You are right. That's probably also what the documentation say :) If you
forgot an index you can add it later in a hook_update_N() implementation
so don't worry you don't have your indexes to be perfect on the first
try.

You can also do multi-column indexes, which can help (depending on the
DBMS you use) for queries that uses multiple WHERE.

You don't have to put indexes everywhere, just put some over the field
you will use for querying or joining.

> Please correct me if my assumption is wrong.
> 
> The next BIG question - 
> I have two fields namely expert skill set and average skill set ,
> those contain expert level and average level skills of an individual.
> My seacrh logic will be based on skill set.
>  
> Lets take an example.
> Say in row 10, expert skill set = PHP, Web2.0, Android, IPhone, HTML
> Say in row 10, average skill set = Database, TCL/TK, Pearl, C, C++,
> Java
>  
> (Please note that skill sets are comma separated).
>  
> When a potential recruiter searches resumes for Android , then I want
> all the candidates resumes with Android skill set should be shown in a
> view in tabular format, each page showing say 25 rows.
>  
> Now in this case, coulmn value is "PHP, Web2.0, Android, IPhone,
> HTML". And search string is "Android".
>  
> So will search query will retreive the row 10?
> My concern is coulmn value and search string are not a complete match,
> but a partial match.

Here you should probably normalize your schema, which means store the
skills into their own table, and provide a n <-> n relation table
between your data table and the skill table.
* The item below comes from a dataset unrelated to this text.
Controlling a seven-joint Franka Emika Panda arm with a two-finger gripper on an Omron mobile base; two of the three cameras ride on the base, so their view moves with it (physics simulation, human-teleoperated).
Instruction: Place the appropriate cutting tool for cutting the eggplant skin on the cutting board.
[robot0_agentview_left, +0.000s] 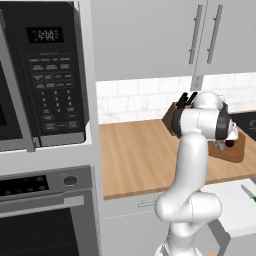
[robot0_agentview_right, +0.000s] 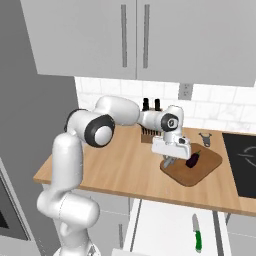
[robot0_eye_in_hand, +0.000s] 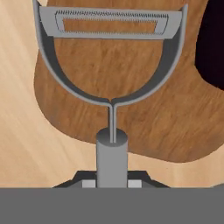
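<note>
The gripper (robot0_agentview_right: 169, 161) is clamped on the peeler (robot0_eye_in_hand: 111, 65) handle — blade head hangs over the cutting board (robot0_agentview_right: 206, 166). The eggplant (robot0_agentview_right: 193, 159) lies on that board, just beside the peeler.

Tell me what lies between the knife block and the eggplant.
In the right base view, the gripper, shut on the peeler, hangs over the cutting board between the knife block and the eggplant; the board's bare wood fills the rest.
</note>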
You can then query doing a
JOIN statements which will probably be more natural for developers,
faster, avoid string comparison (really slower than integers).

Doing schema normalization is not only good for performances, but it
will also avoid redundancy.

But, I won't teach you the full relational model theory, you should
start there maybe before doing SQL. Google would give you excellent
theorycal explaination documents that may provide you beginner and or
advanded theory and technical documentation.

Pierre.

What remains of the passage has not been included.